娘の成長 〜三輪車編〜

三輪車を買ったのは、娘が2歳のクリスマスだった。
今の三輪車は、舵取り機能付き、折りたたみ収納で、狭い玄関でもコンパクトに置けるよう配慮されている。舵取り機能を使う際には、まだ足が追いつかない子の事を考慮して、ペダルが動かないようにもできるという優れものだ。かつて、自分が幼い頃に乗り回していた三輪車のイメージとは、まるで違う。三輪車も、時代とともに進化しているのだと感心したものだ。

アイデス コンポ 三輪車

 舵取り機能がついているおかげで、自分でペダルをこがなくても三輪車に乗って遊べるので、娘もえらく気に入って、しばらくはどこへ行くにも「さんりんしゃでいくー」と言っていた。三輪車で新宿の街を闊歩したり、そのまま山手線に乗って出かけたこともある。

そうこうしているうちに、娘は3歳を迎えた。もうそろそろ、自分でペダルをこいで乗れるようになってもいいだろうと思い、こぎ方を教え続けていたが、娘はちっともコツがつかめない様子で、すぐに止まってしまう。間もなく「ねーおしてー」とか「もーつかれた」とダダをこね始め、仕方なくまた後ろから舵取りのバーを押してやるといった状態がしばらく続いた。そのうち娘も、自分ではこげない三輪車に飽きてきたのか、乗りたいと言わなくなってしまった。

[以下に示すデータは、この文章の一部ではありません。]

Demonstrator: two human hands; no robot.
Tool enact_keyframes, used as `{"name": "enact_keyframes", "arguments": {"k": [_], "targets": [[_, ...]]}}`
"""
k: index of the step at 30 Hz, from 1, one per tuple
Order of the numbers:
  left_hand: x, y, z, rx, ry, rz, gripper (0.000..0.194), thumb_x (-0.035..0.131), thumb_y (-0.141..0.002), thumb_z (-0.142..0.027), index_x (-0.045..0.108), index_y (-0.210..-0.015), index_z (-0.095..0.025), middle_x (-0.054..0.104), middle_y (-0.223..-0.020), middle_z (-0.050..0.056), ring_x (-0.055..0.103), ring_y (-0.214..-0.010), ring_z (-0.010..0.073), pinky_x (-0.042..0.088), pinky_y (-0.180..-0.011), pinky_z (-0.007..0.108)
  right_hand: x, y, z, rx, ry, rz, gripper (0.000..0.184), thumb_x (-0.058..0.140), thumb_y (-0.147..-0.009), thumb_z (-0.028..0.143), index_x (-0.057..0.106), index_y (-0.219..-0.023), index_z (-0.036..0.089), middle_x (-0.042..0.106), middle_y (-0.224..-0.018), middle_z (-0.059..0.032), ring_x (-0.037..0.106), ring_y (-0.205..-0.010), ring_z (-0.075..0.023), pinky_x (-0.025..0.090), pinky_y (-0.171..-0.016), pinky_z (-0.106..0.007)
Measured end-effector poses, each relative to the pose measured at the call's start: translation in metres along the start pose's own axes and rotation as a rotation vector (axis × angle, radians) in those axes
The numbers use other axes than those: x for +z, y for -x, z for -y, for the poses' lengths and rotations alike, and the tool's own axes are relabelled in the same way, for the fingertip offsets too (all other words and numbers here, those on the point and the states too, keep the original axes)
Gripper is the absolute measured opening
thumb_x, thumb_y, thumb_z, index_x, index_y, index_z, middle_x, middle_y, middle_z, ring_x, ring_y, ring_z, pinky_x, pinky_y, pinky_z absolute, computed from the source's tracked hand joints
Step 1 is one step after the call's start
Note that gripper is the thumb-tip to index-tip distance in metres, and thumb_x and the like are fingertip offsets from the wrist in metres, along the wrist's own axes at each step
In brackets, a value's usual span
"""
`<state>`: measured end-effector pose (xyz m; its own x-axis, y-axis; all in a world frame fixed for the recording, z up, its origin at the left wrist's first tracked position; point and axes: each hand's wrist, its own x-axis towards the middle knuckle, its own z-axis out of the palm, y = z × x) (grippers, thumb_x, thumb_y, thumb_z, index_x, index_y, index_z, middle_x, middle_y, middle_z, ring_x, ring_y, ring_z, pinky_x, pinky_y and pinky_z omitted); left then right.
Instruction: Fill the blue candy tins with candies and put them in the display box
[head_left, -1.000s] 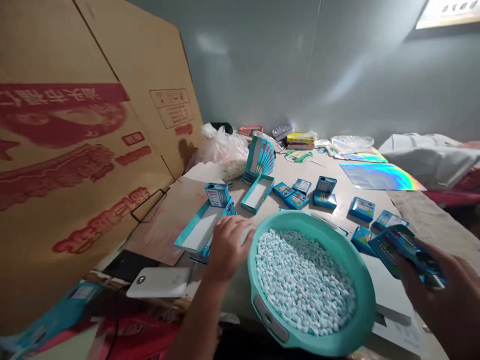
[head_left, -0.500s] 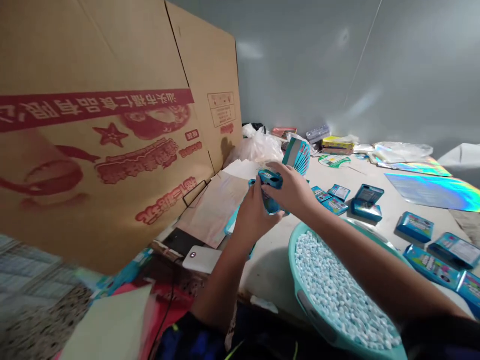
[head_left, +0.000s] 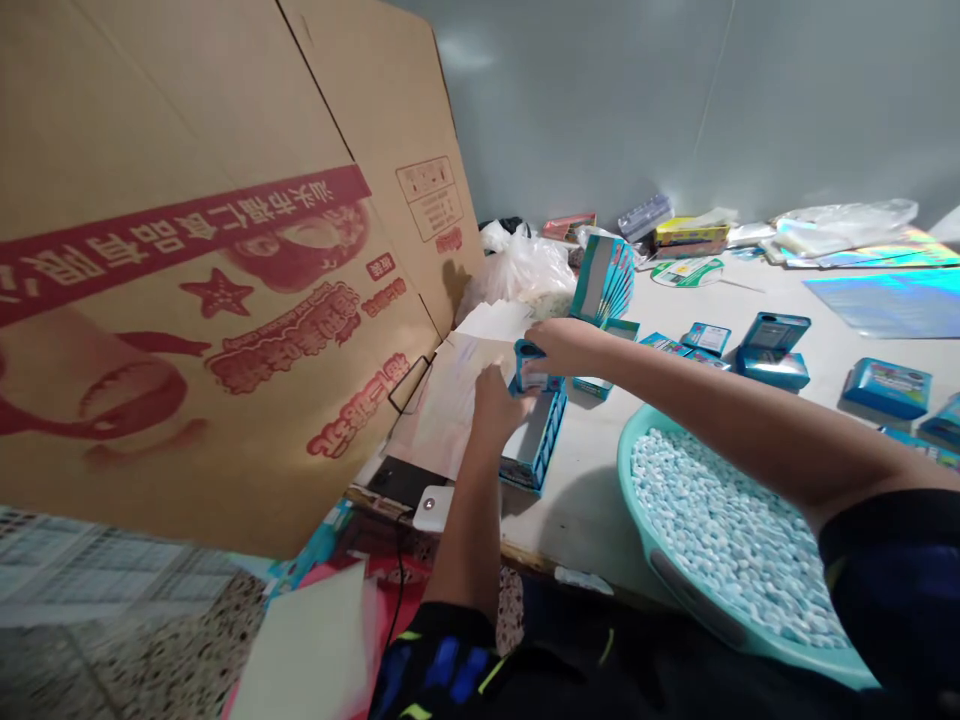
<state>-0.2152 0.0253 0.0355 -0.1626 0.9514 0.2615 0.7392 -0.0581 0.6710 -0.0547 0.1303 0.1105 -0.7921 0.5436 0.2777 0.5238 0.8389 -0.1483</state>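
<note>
Far left: large brown cardboard carton (head_left: 247, 300) with red print, reading upside down. Just right of it, a flat cardboard sheet (head_left: 442, 400) lies on the white table (head_left: 577, 490); at its near end, a white device (head_left: 433, 508), partly behind the left forearm. Left hand (head_left: 499, 395): fingers bent, at the left side of a long blue tray (head_left: 551, 440) and close beside the small blue box; whether it grips either cannot be told. Small blue box (head_left: 538, 381): at the tray's far end, grasped from above by the right hand (head_left: 571, 345); contact with the tray is hidden. Behind the right hand, a blue fanned stack (head_left: 607, 280) stands upright. Further right, the right forearm passes over the far part of a turquoise tub (head_left: 627, 470) holding pale blue and white pieces (head_left: 720, 530). Beyond the tub: a blue box with raised lid (head_left: 774, 352); rightward, a closed blue box (head_left: 889, 388); farther back, an iridescent sheet (head_left: 892, 305).
</note>
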Motion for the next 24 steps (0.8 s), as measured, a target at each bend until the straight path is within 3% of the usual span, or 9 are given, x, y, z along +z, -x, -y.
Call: {"name": "enact_keyframes", "arguments": {"k": [2, 7, 12, 17, 21, 24], "targets": [[0.001, 0.008, 0.003, -0.059, -0.108, 0.031, 0.069, 0.081, -0.081, -0.040, 0.054, -0.140, -0.014, 0.054, -0.152, 0.026, 0.045, -0.149, 0.0445, 0.035, -0.123, 0.056, 0.011, -0.004, 0.000, 0.080, 0.033, -0.069, 0.041, 0.069, -0.094, 0.055, 0.078, -0.096, 0.014, 0.075, -0.098, -0.0194, 0.070, -0.083, -0.0306, 0.048, -0.070, -0.040], [0.008, 0.019, 0.001, -0.099, -0.311, 0.164, 0.065, 0.080, -0.083, -0.035, 0.057, -0.140, -0.013, 0.058, -0.149, 0.028, 0.052, -0.145, 0.0434, 0.039, -0.120, 0.051, 0.036, -0.014, 0.008, 0.170, 0.024, -0.213, 0.044, 0.061, -0.101, 0.053, 0.078, -0.102, 0.012, 0.072, -0.108, -0.0220, 0.070, -0.096, -0.0334, 0.052, -0.073, -0.041], [0.009, 0.022, -0.005, -0.105, -0.379, 0.178, 0.071, 0.077, -0.088, -0.040, 0.052, -0.147, -0.010, 0.056, -0.152, 0.028, 0.053, -0.146, 0.0401, 0.041, -0.119, 0.045, 0.044, -0.023, 0.015, 0.171, 0.062, -0.179, 0.046, 0.062, -0.101, 0.052, 0.080, -0.107, 0.010, 0.069, -0.116, -0.0254, 0.067, -0.105, -0.0360, 0.050, -0.076, -0.041], [0.011, 0.023, -0.003, -0.124, -0.417, 0.180, 0.069, 0.074, -0.090, -0.044, 0.054, -0.146, -0.009, 0.058, -0.150, 0.028, 0.056, -0.142, 0.0409, 0.045, -0.113, 0.044, 0.050, -0.011, 0.014, 0.153, 0.134, -0.146, 0.045, 0.064, -0.099, 0.052, 0.079, -0.104, 0.011, 0.069, -0.116, -0.0234, 0.062, -0.106, -0.0350, 0.045, -0.079, -0.041], [0.012, 0.021, -0.004, -0.124, -0.477, 0.162, 0.066, 0.068, -0.092, -0.041, 0.053, -0.148, -0.009, 0.058, -0.153, 0.024, 0.056, -0.142, 0.0358, 0.044, -0.115, 0.038, 0.059, 0.003, 0.022, 0.059, 0.253, -0.137, 0.046, 0.055, -0.103, 0.043, 0.069, -0.123, 0.005, 0.064, -0.132, -0.0270, 0.053, -0.122, -0.0388, 0.044, -0.092, -0.047], [0.008, 0.015, -0.009, -0.117, -0.515, 0.188, 0.062, 0.063, -0.094, -0.042, 0.056, -0.144, -0.007, 0.064, -0.144, 0.025, 0.063, -0.135, 0.0363, 0.049, -0.109, 0.039, 0.052, 0.011, 0.032, 0.117, 0.193, -0.086, 0.054, 0.051, -0.105, 0.047, 0.062, -0.131, 0.001, 0.061, -0.140, -0.0272, 0.051, -0.129, -0.0381, 0.044, -0.100, -0.048]]}}
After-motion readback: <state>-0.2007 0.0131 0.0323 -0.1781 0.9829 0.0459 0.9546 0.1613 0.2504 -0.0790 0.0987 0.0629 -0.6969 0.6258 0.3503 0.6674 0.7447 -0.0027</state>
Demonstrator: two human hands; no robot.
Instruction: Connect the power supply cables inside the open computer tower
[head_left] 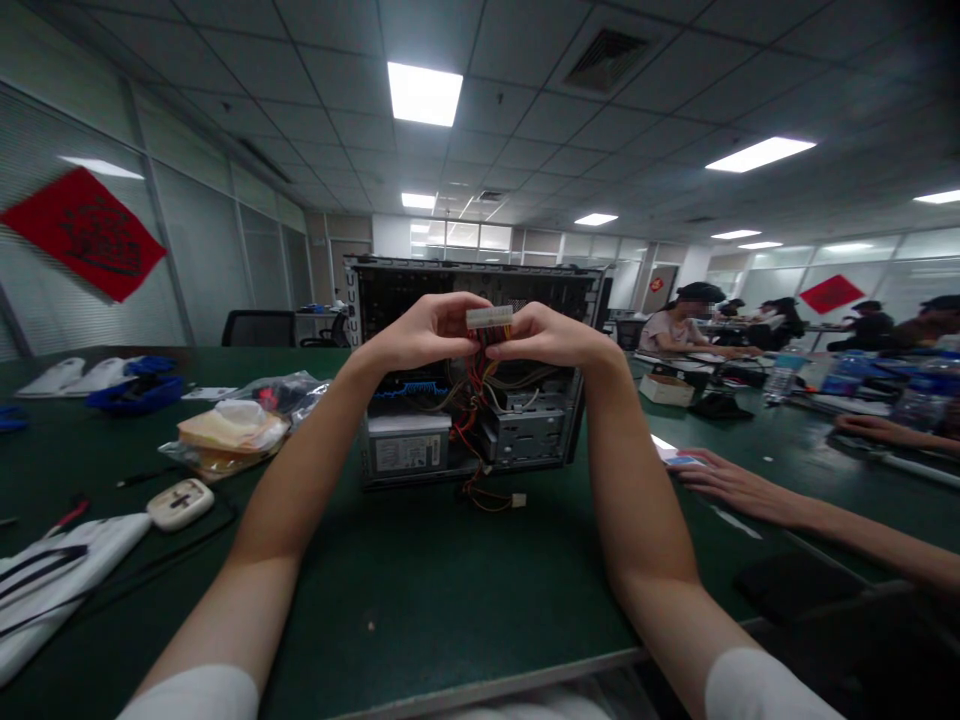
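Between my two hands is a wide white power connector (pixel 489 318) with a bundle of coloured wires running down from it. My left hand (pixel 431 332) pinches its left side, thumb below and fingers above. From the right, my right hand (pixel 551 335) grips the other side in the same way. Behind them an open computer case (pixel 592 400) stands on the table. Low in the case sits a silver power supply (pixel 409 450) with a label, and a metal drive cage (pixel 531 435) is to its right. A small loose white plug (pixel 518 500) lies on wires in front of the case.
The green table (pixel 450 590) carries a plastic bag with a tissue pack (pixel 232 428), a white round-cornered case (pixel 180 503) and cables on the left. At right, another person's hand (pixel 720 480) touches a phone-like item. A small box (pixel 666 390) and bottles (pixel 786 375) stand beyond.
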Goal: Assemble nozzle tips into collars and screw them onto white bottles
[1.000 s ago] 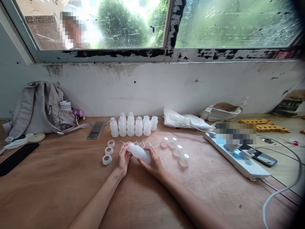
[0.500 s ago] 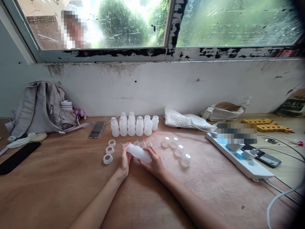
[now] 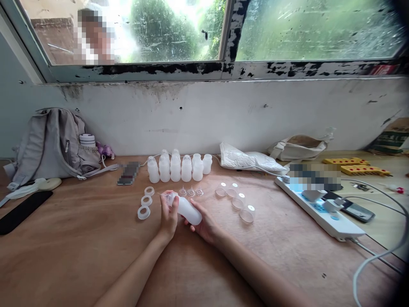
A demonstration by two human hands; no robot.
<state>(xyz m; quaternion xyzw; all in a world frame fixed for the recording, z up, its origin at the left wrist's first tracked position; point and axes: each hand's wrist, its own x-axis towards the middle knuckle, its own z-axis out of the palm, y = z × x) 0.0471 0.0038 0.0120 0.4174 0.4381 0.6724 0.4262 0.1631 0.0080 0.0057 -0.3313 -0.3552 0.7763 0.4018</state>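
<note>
A small white plastic bottle (image 3: 188, 209) lies tilted between both my hands, its neck pointing up and left. My left hand (image 3: 168, 214) is closed on the bottle's neck end, where a translucent teat and ring sit. My right hand (image 3: 204, 225) is wrapped under the bottle's base. Just behind the hands, small clear teats (image 3: 191, 192) stand in a short row. Three white screw rings (image 3: 145, 203) lie to the left. Several clear domed caps (image 3: 238, 201) lie to the right. Several upright white bottles (image 3: 177, 167) stand in a group farther back.
A grey backpack (image 3: 51, 145) leans on the wall at the far left, with a black flat object (image 3: 22, 211) in front of it. A white plastic bag (image 3: 247, 161) and a beige pouch (image 3: 297, 148) lie at the back right. A white power strip (image 3: 319, 211) with cables lies at the right.
Both hands have drawn the bottle slightly nearer and tipped its neck more upright. My left hand has closed further round the neck end.
</note>
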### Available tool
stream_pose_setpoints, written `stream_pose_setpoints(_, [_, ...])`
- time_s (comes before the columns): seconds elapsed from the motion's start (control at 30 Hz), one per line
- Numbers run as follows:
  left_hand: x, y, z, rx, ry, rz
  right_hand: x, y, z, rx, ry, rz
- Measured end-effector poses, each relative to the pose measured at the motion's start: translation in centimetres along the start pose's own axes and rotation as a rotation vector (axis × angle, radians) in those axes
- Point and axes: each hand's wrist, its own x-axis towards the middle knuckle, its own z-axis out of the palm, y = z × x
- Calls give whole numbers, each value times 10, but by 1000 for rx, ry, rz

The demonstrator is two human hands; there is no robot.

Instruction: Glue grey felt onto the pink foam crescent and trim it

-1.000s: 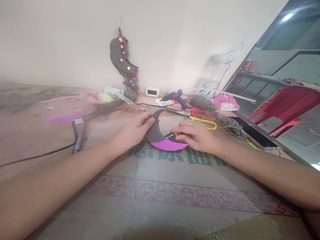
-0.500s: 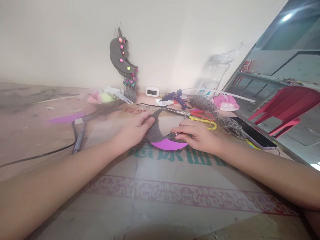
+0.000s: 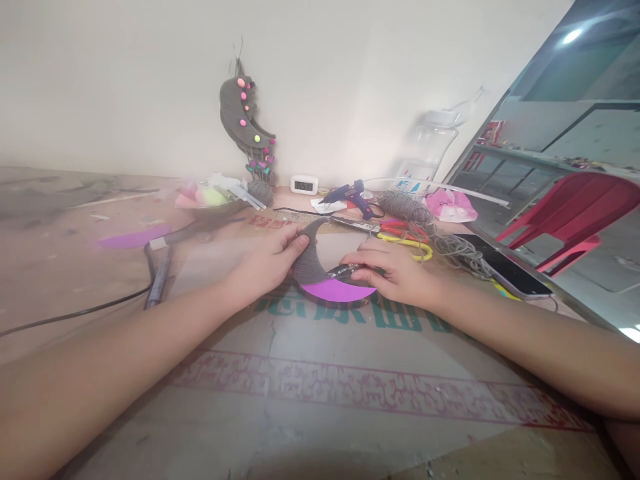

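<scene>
My left hand (image 3: 275,257) grips a crescent (image 3: 309,260) by its left edge, the thumb on top. Grey yarn is wound around the crescent's upper and left part. Its lower right end is bare and bright purple (image 3: 337,290). My right hand (image 3: 393,267) is closed on a small black tool (image 3: 344,271) with shiny metal parts; the fingers cover much of it and its exact kind is unclear. The tool's tip lies at the inner curve, where the yarn meets the purple. Both hands are low over the table.
Behind my hands lie red-and-yellow-handled scissors (image 3: 405,240), a blue glue gun (image 3: 353,195), grey yarn (image 3: 407,205) and a phone (image 3: 515,270). A digital clock (image 3: 305,184) and a plastic bottle (image 3: 433,150) stand near the wall. A decorated crescent (image 3: 240,113) hangs there. A marker (image 3: 159,280) lies left.
My hands and the crescent stay almost in place. The black tool shifts slightly in my right fingers, its metal parts less visible half a second ago than now.
</scene>
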Motion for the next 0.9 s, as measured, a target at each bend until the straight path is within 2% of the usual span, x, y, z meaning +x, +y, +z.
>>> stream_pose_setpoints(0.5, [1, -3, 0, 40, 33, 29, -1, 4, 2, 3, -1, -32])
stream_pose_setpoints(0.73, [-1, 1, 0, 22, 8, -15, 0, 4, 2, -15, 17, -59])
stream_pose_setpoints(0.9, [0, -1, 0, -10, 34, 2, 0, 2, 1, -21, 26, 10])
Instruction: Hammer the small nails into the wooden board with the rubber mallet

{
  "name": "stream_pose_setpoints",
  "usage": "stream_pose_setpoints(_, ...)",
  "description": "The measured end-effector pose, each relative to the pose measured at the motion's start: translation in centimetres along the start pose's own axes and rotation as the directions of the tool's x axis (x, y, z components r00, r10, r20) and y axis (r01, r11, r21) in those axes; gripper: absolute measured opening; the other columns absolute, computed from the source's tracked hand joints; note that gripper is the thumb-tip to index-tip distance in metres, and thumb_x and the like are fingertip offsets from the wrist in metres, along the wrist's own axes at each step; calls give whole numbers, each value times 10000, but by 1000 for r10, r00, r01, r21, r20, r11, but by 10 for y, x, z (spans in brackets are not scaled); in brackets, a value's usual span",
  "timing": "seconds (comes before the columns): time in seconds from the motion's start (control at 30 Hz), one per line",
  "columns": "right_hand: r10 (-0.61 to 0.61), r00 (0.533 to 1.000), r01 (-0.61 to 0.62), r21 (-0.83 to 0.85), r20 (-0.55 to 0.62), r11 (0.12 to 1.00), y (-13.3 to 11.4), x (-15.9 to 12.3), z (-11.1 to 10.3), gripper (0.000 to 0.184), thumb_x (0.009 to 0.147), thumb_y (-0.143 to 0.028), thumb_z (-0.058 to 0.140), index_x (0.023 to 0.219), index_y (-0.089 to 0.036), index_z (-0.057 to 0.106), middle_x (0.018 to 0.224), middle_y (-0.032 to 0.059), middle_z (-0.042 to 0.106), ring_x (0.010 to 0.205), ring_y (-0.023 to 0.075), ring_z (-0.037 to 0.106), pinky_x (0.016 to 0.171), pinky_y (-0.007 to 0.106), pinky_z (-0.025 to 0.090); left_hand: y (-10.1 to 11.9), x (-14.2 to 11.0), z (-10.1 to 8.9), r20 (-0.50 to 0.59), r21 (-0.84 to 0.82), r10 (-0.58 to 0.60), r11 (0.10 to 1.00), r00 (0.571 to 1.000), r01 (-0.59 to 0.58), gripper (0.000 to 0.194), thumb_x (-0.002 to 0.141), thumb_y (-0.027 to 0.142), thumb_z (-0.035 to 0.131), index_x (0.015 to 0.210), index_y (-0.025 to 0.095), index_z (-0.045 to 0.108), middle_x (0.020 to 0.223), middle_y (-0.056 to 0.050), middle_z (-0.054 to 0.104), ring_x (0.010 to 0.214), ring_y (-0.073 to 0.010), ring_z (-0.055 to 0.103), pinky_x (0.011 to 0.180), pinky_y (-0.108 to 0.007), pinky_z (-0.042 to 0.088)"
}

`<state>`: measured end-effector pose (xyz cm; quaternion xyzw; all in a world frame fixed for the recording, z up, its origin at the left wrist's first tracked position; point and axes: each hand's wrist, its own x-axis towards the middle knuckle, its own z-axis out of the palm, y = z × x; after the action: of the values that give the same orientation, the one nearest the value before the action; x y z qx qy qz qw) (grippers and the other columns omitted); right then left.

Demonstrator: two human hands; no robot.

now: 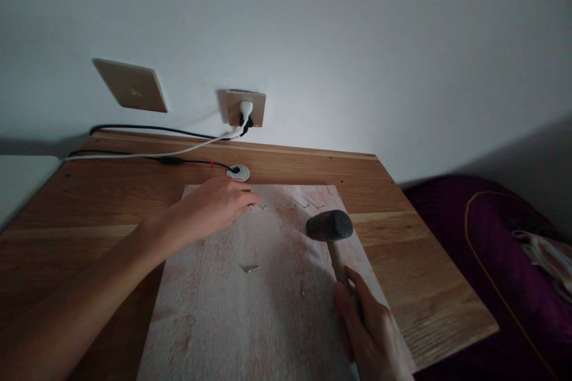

そんなある日、あれは3歳2ヶ月頃だったか、久しぶりに三輪車の練習をさせようと思い、娘と二人、図書館まで三輪車ででかけた。道々、娘に練習させていたが、相変わらず平行線。どうしたら分かるのだろう?と考えていたところに、後ろから自転車に乗ったおばさんが私たちを追い越していった。

「・・・あ、これだ☆」私はとっさに閃いた。

「見て!!あのおばさんにみたいにペダルをこぐんだよ!」と娘に訴えた。娘はおばさんが自転車をこぐ後ろ姿をじーーーーーーーーーっと見つめていた。そして、次の瞬間、娘は突然、自分でペダルをこぎ始めたのだ!!

娘:「みてー!○○ちゃん、おばさんみたいだよ!」

娘は嬉しそうにおばさんの真似をして、ペダルをこいでどんどん進んでいくではないか!ついに娘は「ペダルをこぐ」ということを理解したのだ。自転車に乗って通り過ぎていった見知らぬおばさんのおかげで…。

考えてみたら、娘の身近で三輪車に乗って遊んでいる子がいなかったし、ウチには自転車がないから、誰かがペダルをこいでいる姿を見た事もなかった。こんな小さな子どもに、言葉で一生懸命説明したって、伝わるわけがなかったのだ。子どもというものは理屈じゃなく、見よう見まねで憶えるのだ。これぞ、まさに「百聞は一見にしかず」の典型的な例である。

三輪車

それ以来、娘はすっかりコツをつかみ、今ではハンドル操作もマスターし、スイスイ三輪車に乗っている。ずっと乗れないままなのではないかと心配していたので、乗れるようになってくれて一安心だ。大げさだと思われるかもしれないが、運動音痴な私の血を受け継いでいる娘だけに、運動に関しては本当に心配なのだ。娘には、私のような苦労はさせたくない。
今のところ、運動は得意ではなさそうだが、私ほど下手でもなさそうだ。夫曰く、「スポーツはコツさえ分かれば人並みにはなるから大丈夫」と豪語しているので、夫に任せて見守ろうと思っている。